Partial answer: USB drivers generally are kernel modules that are loaded for specific USB devices by looking at vendor/device id's and other patterns embedded into the module. You can find this information for existing drivers with
$ sudo modinfo usbhid
description: USB HID core driver
author: Jiri Kosina
author: Vojtech Pavlik
author: Andreas Gal
vermagic: 4.12.13 SMP preempt mod_unload modversions 686
parm: mousepoll:Polling interval of mice (uint)
parm: jspoll:Polling interval of joysticks (uint)
parm: ignoreled:Autosuspend with active leds (uint)
parm: quirks:Add/modify USB HID quirks by specifying
quirks=vendorID:productID:quirks where vendorID, productID, and quirks are all in 0x-prefixed hex (array of charp)

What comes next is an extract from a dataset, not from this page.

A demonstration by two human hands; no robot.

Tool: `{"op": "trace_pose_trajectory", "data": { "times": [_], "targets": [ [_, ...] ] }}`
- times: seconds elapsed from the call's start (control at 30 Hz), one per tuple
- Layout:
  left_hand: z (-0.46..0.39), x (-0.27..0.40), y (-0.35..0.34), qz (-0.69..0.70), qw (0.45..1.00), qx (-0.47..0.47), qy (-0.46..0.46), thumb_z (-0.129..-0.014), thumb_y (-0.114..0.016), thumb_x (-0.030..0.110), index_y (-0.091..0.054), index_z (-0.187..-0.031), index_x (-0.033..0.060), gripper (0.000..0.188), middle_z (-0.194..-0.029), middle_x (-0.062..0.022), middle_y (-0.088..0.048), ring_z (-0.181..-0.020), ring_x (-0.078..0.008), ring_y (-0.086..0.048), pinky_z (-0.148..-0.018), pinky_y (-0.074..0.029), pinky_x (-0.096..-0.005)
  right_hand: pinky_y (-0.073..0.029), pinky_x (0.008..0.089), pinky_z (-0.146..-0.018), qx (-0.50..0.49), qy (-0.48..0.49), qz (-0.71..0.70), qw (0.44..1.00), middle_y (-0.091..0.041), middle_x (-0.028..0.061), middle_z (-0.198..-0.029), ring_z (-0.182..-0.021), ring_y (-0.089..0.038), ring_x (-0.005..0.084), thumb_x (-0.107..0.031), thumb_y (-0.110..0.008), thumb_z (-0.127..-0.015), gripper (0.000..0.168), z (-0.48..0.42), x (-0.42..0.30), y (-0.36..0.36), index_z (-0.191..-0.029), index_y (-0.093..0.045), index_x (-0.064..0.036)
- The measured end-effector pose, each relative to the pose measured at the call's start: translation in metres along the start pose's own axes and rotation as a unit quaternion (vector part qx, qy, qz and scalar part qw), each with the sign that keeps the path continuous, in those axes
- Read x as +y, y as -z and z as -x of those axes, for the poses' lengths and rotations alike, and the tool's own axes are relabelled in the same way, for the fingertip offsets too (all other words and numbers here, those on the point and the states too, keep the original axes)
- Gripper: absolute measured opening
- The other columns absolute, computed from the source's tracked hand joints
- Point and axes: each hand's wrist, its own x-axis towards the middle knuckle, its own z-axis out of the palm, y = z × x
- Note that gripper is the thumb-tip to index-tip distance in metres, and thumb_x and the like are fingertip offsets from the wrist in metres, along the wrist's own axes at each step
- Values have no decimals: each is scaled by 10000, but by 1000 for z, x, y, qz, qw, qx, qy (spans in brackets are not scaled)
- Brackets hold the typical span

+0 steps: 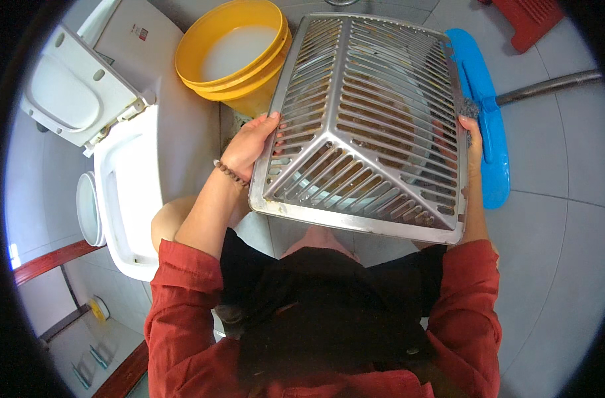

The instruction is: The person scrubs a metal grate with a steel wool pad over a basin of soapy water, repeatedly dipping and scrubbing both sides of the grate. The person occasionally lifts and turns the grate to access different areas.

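Observation:
A slotted metal grille cover (334,124) with a raised, bent middle and brownish residue is held up before me. My left hand (250,144) grips its left edge, the thumb on top and fingertips showing through the slots. My right hand (471,139) grips its right edge and has a grey scouring pad (468,108) beside the thumb; whether the hand also holds the pad I cannot tell. Through the slots a light-coloured basin (312,191) with brownish contents shows beneath, mostly hidden by the grille.
A yellow bucket (277,59) of cloudy liquid stands behind my left hand, beside a white toilet (103,199) with its lid raised. At the right lies a blue broom or squeegee head (494,144) with a metal pole (548,87). A red plastic stool (526,25) is at the upper right.

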Motion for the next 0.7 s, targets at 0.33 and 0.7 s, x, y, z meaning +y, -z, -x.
{"op": "trace_pose_trajectory", "data": {
  "times": [0.33, 0.7],
  "targets": [
    [5, 1, 5, -14, 1000, -10, 6, -915, -478, 230, -536, -904, 66, 174, -760, -10, -571, -598, -79, -522, -533, -445, -212, -379, 353, -880, 9, -106, 53, 993, -468, 143, -1224, -999, -531, 295, -548, -551, -652, 754, -25, 26, 21, -1233, -477, -75],
    [18, 13, -19, 9, 1000, -11, 4, -909, -484, 195, -502, -879, 66, 135, -707, 11, -490, -550, -83, -452, -475, -413, -222, -431, 332, -828, -64, -47, -16, 997, -573, 123, -1069, -934, -564, 226, -475, -534, -694, 599, -34, 41, 30, -1133, -534, -66]
  ]
}}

There are also various tools that can show for an existing device which driver is in use. I believe these all end up using the information from the
/sys hierarchy eventually.
So if you want to write a new driver, you need to learn how to write a kernel module (google, there are tutorials). Pick an existing driver and modify it.
You can also write "drivers" (or rather appliation programs) in user space with a library like libusb.
The kernel documentation also includes information about the USB API, and by extension, information how the USB stack works.